The biggest change in my playing that has happened since I started taking lessons with Tom is playing like a true musician, phrasing like a true musician, and kind of separating myself away from all the wannabes.
So if I were to compare Tom’s correspondence lessons with just taking private lesson in a local market, it’s night and day. For one thing, Tom’s lessons are easy to understand, they’re very in depth and they’re tailored to what you want to learn… versus private lessons, a lot of times the teachers are using their students as guinea pigs to figure out how to teach… and Tom’s not doing that, he’s knows what he’s doing.
Thoughts when I started with Tom were “Is this going to work for me?” because it was definitely not the norm. And my thoughts now are “Hell yes it’s going to work”, because you see results.
Tom’s goal-oriented approach has helped me, I guess break horizons and get results that I could’ve never gotten before.

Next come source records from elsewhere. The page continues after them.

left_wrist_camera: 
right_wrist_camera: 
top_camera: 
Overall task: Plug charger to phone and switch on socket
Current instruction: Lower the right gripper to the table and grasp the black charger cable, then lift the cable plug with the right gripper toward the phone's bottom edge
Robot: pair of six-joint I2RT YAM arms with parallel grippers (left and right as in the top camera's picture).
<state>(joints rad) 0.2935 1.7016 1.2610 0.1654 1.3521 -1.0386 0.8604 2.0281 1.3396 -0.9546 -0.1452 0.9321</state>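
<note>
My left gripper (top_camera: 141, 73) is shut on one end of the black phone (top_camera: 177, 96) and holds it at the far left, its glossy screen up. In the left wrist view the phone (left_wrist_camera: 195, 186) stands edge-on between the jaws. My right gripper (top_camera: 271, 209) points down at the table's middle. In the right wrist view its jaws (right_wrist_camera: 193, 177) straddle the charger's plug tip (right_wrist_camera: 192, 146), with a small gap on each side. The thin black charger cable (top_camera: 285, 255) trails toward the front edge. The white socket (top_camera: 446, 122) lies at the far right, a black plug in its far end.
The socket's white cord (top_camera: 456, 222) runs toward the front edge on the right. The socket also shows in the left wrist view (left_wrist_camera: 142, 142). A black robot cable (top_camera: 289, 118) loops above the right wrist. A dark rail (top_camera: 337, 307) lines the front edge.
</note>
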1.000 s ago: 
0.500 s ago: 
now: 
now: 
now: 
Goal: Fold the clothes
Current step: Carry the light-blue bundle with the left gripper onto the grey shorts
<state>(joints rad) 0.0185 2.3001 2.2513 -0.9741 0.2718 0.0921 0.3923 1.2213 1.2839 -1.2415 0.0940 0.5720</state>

Only because he helped me flesh out how I want to play and how to get there. He gave the goals and the path to get there, and it’s been excellent. Tom is like he says, an ordinary guy, but he’s doing extraordinary things, and I know in my life that’s what I want to do. I just want to be an ordinary guy that is impacting lives, and that’s been huge from Tom.
Ty Morgan, Phoenix, Arizona
“I started playing guitar maybe about 15 years ago. I had a really crappy teacher. Basically, based on some bad advice I went to learn classical guitar. I mean I wanted to learn electric guitar, but my friends learned classical, then acoustic, then electric. So I foolishly went to the music school and said I want to learn classical guitar, but they never asked me why, what do I want to do, so they said yeah ok, here’s a guitar, let’s go.”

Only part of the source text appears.